» HOW TO COMPLETE THIS TASK:
Could you print the stretch of lines below from the one with "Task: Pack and" through the one with "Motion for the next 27", exactly as they stand and without any pictures?

» MATERIALS PROVIDED:
▬▬▬▬▬▬▬▬▬▬

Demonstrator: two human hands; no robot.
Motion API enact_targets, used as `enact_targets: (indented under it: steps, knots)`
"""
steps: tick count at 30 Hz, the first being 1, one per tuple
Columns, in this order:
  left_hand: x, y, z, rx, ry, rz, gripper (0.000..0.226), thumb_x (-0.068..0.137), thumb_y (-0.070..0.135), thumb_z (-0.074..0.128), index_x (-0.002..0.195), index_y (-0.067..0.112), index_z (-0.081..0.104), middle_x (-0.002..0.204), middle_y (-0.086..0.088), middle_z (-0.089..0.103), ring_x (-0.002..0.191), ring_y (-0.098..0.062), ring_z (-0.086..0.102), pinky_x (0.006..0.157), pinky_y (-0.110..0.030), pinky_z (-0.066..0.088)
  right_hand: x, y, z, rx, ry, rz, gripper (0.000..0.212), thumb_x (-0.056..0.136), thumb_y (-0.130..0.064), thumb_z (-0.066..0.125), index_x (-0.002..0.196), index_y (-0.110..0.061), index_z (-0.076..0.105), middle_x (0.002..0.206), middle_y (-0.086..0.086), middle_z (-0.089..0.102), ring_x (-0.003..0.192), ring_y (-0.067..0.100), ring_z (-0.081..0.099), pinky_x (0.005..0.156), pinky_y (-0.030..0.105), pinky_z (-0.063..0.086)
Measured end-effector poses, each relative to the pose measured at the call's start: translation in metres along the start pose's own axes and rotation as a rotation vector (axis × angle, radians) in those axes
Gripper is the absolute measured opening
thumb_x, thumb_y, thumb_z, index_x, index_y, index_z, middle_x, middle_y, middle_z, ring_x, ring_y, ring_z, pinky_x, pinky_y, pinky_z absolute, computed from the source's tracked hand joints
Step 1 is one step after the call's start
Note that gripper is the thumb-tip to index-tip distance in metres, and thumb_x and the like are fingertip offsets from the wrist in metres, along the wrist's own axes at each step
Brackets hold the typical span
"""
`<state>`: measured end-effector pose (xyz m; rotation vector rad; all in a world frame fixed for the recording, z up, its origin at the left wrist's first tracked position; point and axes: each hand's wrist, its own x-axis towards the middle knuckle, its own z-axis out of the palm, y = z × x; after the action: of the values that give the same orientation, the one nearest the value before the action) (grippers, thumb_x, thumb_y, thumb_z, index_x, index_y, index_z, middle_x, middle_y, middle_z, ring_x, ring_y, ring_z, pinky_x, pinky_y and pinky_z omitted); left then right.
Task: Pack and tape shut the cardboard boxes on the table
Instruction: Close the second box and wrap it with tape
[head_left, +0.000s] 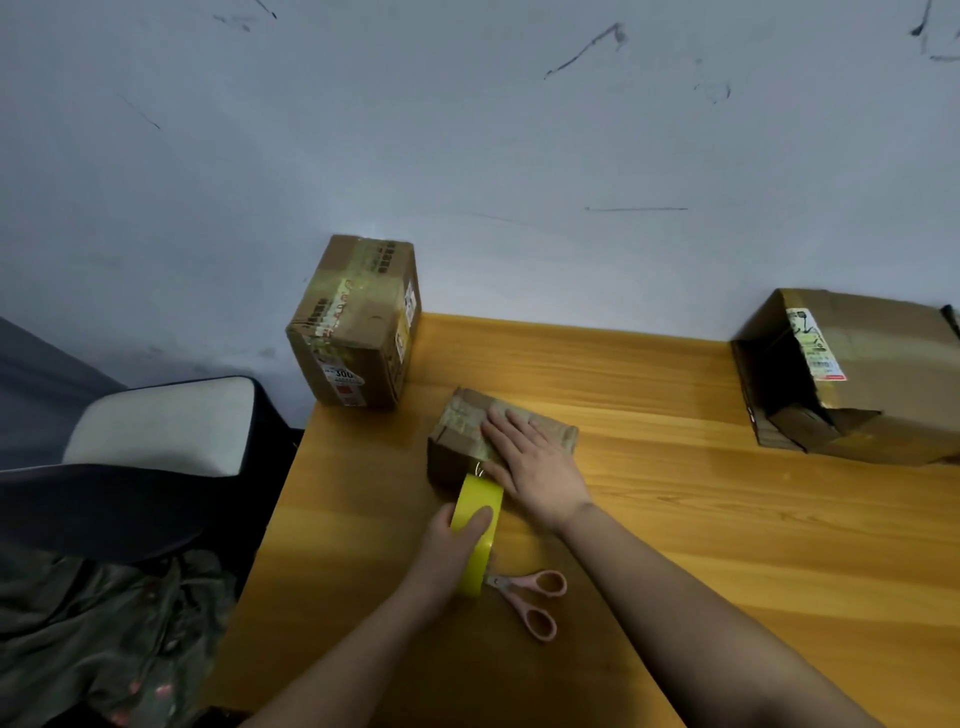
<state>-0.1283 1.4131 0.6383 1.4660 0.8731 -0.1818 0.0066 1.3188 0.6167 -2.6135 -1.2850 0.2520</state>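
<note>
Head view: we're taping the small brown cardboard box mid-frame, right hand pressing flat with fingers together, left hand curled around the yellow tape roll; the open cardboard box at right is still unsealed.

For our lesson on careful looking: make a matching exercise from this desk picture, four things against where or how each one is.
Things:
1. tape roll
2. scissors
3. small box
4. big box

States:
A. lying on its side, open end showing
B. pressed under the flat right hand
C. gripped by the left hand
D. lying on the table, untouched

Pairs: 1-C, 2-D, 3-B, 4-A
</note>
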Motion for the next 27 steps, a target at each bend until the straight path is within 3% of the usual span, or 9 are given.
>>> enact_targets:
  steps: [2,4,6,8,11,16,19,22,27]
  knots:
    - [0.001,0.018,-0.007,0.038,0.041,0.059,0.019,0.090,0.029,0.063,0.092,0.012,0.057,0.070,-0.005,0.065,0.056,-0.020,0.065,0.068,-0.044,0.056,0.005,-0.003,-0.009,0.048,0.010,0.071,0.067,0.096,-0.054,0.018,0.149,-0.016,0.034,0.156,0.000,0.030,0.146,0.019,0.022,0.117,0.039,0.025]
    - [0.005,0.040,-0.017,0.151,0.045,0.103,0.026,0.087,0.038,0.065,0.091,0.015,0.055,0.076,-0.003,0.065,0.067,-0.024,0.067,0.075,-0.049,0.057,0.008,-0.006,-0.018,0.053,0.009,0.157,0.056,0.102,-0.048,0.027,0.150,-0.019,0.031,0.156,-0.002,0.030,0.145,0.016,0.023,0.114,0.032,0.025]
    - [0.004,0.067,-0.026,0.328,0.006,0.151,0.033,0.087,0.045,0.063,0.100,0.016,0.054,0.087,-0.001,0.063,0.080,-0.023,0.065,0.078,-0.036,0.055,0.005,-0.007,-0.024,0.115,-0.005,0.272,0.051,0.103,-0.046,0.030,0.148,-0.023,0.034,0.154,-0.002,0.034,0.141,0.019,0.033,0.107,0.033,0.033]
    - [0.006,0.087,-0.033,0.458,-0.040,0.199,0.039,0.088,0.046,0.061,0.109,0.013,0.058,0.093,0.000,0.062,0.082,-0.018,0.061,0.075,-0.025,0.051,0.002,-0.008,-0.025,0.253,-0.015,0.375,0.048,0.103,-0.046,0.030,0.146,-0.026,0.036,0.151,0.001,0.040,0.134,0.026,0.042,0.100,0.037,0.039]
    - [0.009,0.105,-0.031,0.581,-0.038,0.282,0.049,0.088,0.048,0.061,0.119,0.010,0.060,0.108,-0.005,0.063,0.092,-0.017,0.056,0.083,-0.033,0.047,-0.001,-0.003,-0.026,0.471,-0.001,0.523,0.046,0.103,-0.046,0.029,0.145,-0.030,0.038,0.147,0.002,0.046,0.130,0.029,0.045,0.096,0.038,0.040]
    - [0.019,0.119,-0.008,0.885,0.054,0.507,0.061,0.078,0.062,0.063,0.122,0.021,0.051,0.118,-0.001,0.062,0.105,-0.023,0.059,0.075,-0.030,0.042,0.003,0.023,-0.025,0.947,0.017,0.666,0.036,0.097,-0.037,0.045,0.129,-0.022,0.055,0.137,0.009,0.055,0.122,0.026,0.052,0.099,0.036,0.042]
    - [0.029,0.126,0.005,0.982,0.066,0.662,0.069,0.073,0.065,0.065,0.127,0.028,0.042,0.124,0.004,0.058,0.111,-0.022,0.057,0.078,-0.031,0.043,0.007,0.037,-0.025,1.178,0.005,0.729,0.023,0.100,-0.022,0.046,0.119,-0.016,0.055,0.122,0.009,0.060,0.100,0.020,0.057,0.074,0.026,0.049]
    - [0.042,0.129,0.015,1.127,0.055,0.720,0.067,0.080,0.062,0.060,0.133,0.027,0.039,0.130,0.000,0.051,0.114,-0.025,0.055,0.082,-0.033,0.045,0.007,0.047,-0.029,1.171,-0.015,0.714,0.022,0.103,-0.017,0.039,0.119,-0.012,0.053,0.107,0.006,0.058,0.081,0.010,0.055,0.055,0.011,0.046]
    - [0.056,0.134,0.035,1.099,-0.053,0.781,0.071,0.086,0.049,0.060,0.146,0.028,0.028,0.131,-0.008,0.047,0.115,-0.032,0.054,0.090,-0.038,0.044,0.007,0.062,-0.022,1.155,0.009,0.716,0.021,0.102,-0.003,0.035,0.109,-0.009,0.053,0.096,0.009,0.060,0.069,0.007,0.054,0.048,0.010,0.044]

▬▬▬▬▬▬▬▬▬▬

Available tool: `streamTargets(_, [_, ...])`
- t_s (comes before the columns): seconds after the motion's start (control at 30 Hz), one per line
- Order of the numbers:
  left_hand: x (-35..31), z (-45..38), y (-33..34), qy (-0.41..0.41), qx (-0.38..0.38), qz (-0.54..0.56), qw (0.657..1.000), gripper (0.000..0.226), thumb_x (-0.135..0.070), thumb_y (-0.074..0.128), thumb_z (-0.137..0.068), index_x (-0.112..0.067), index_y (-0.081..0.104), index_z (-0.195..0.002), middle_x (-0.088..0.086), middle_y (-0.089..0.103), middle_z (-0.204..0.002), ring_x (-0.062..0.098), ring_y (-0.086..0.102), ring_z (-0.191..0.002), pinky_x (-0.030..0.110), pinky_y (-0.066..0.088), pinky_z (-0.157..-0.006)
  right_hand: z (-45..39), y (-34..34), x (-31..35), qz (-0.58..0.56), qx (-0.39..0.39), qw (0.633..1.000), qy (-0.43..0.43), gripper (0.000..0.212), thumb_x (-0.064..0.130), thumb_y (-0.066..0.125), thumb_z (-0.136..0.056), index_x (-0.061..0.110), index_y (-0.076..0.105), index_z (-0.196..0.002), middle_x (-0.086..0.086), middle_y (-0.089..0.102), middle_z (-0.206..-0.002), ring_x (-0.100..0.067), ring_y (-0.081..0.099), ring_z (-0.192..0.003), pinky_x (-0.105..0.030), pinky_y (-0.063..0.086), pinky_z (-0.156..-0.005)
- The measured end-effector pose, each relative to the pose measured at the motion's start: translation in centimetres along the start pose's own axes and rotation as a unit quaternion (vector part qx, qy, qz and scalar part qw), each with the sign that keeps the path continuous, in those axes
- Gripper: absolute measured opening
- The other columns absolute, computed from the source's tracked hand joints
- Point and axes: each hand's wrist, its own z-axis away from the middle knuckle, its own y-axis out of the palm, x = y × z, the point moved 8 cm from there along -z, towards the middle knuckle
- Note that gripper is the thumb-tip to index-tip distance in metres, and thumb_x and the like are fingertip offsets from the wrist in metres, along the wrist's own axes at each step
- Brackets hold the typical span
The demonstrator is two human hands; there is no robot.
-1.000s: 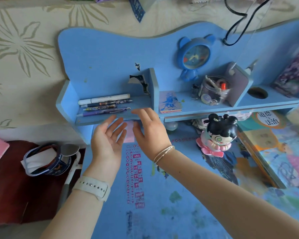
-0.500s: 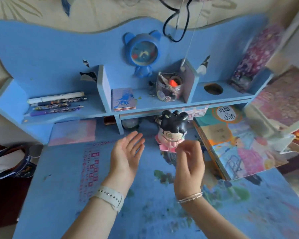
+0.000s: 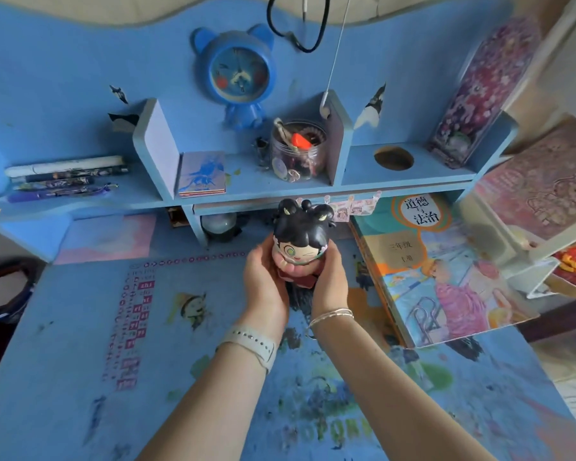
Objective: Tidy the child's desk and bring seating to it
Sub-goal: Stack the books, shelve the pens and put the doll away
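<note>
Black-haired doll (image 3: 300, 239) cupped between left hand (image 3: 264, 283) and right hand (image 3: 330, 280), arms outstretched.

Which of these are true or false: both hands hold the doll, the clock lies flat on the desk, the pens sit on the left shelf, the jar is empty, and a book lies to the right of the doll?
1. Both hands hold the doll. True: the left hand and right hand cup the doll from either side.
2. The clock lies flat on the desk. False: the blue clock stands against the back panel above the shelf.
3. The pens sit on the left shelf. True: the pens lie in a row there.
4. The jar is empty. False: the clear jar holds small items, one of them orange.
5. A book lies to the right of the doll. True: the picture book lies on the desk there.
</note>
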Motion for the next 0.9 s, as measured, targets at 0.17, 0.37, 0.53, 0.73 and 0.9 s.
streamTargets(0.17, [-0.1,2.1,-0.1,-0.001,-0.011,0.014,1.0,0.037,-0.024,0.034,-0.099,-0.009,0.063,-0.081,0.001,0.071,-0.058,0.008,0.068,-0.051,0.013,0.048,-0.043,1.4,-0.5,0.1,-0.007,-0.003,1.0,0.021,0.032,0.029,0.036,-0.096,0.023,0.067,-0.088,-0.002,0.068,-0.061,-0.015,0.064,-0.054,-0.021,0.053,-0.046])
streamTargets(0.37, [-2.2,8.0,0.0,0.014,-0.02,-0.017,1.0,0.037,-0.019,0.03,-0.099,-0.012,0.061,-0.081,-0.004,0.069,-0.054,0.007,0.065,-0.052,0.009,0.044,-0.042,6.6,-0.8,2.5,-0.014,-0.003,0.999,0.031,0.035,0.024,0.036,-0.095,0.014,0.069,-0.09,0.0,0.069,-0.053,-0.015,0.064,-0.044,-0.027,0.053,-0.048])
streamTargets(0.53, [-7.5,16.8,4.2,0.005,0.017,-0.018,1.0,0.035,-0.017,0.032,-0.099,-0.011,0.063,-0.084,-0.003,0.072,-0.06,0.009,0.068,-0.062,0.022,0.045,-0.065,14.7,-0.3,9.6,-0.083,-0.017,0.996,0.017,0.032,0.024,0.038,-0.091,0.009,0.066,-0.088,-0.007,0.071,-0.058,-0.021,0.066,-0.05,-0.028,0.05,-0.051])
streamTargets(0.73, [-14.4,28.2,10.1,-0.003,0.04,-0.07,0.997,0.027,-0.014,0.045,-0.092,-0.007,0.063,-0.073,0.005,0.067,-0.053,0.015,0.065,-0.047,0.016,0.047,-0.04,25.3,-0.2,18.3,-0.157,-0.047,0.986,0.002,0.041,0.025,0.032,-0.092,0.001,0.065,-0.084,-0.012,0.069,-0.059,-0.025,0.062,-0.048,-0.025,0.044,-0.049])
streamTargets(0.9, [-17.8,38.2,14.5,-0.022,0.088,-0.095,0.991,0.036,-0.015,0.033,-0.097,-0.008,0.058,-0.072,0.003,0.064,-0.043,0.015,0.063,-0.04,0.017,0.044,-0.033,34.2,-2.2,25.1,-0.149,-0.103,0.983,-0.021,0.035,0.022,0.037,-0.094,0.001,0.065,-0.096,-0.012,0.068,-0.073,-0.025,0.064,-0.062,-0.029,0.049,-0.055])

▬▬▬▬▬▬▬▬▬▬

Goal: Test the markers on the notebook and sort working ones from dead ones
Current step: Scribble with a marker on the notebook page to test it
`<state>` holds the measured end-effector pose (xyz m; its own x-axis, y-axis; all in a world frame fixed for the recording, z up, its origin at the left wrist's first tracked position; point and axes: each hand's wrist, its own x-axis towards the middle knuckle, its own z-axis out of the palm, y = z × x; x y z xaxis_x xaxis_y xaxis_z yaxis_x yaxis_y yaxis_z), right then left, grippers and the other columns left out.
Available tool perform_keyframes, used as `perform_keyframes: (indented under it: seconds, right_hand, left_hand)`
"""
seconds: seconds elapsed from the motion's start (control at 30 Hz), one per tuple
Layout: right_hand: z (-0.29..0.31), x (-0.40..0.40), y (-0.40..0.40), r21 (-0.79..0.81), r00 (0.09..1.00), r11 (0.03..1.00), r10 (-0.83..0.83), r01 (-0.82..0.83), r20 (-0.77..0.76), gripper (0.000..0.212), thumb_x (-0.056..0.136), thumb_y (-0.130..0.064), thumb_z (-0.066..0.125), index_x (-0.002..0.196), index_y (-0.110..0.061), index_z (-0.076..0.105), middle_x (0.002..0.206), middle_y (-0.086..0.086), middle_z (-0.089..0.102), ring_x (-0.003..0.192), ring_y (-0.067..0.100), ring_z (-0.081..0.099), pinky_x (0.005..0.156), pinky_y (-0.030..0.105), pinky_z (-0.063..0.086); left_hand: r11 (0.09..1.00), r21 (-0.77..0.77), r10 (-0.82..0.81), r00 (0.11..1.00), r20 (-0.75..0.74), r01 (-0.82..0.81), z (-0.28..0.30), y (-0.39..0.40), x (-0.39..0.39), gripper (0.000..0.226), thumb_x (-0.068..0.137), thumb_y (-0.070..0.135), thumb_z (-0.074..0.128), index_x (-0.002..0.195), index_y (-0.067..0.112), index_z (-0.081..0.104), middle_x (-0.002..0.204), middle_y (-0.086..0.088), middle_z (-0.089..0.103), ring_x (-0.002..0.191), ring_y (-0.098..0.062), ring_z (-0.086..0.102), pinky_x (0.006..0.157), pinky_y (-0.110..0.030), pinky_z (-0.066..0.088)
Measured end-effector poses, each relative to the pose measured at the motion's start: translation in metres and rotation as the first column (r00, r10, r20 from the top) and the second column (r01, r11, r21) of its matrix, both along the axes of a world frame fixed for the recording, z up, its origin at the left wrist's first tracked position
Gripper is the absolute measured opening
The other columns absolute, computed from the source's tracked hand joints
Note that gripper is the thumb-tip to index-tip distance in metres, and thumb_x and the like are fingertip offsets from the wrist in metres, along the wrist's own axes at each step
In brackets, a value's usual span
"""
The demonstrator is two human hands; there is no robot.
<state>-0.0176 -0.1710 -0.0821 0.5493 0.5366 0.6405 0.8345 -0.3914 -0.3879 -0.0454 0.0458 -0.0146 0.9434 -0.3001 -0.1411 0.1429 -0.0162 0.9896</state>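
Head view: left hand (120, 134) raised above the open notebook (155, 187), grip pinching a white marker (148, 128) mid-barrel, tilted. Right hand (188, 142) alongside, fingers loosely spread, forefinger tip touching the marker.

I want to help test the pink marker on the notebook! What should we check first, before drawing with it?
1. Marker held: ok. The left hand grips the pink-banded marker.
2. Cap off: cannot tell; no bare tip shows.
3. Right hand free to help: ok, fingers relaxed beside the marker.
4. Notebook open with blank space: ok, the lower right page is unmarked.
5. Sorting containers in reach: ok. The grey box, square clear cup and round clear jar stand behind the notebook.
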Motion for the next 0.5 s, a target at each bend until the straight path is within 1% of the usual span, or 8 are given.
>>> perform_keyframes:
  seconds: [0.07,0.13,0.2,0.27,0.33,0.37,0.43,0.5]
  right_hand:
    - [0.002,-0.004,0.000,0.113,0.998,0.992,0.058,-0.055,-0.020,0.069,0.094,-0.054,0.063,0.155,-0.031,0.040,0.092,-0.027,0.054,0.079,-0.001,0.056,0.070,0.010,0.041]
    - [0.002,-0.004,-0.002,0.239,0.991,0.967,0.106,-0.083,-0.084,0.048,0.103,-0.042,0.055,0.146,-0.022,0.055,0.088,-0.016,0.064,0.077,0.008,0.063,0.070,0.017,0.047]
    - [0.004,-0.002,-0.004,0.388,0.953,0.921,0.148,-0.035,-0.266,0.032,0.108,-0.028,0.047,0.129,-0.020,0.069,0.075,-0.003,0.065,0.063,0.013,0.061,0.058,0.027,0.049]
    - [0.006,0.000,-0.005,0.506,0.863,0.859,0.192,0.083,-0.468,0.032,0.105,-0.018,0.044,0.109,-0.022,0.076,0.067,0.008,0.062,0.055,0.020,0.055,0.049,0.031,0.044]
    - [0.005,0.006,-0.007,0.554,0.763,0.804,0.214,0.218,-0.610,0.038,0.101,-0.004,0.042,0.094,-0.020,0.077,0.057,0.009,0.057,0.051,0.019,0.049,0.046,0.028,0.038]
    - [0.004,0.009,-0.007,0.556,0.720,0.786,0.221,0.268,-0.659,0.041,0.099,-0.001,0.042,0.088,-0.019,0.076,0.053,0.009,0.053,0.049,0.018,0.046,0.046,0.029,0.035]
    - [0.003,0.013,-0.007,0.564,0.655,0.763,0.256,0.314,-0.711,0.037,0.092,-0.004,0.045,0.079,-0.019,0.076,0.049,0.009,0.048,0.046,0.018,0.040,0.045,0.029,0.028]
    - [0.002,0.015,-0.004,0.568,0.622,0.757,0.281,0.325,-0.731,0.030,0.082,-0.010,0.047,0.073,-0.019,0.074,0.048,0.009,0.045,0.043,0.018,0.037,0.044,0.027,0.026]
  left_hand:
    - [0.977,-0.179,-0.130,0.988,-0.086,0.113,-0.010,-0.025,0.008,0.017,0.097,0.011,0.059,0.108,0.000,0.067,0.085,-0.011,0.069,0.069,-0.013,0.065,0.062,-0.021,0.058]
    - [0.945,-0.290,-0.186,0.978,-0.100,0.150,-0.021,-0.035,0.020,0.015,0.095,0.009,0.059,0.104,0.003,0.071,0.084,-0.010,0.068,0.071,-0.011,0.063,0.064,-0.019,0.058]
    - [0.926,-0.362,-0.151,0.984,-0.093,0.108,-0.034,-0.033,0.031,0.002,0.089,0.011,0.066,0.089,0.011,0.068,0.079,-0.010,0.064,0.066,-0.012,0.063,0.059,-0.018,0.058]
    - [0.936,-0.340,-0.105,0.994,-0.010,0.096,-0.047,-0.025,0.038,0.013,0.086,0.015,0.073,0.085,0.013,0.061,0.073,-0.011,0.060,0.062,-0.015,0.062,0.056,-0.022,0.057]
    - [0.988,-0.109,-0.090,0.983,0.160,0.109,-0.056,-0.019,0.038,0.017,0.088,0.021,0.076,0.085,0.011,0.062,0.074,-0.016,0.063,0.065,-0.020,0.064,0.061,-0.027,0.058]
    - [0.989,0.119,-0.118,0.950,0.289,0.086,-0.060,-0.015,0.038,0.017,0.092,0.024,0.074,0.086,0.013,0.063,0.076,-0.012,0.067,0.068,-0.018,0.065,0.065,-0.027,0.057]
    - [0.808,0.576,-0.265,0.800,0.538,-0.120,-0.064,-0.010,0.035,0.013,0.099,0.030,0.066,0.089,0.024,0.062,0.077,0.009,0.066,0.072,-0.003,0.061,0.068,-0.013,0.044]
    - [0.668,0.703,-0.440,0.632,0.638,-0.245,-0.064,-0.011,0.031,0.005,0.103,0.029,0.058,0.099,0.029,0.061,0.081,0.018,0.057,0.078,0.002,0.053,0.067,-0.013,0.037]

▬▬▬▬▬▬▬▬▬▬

» EXERCISE RESULT:
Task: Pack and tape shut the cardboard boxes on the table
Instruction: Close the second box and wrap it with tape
[head_left, +0.000s] 
<state>-0.1283 1.4131 0.6383 1.4660 0.8731 -0.1818 0.0066 1.3188 0.6167 -2.6135 -1.2850 0.2520</state>
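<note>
Head view: we're taping the small brown cardboard box mid-frame, right hand pressing flat with fingers together, left hand curled around the yellow tape roll; the open cardboard box at right is still unsealed.

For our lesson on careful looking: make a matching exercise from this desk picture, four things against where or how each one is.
Things:
1. tape roll
2. scissors
3. small box
4. big box

States:
A. lying on its side, open end showing
B. pressed under the flat right hand
C. gripped by the left hand
D. lying on the table, untouched

Pairs: 1-C, 2-D, 3-B, 4-A
</note>
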Motion for the next 27 steps, a target at each bend until the straight path is within 3% of the usual span, or 9 are given.

The answer given is complete as it stands.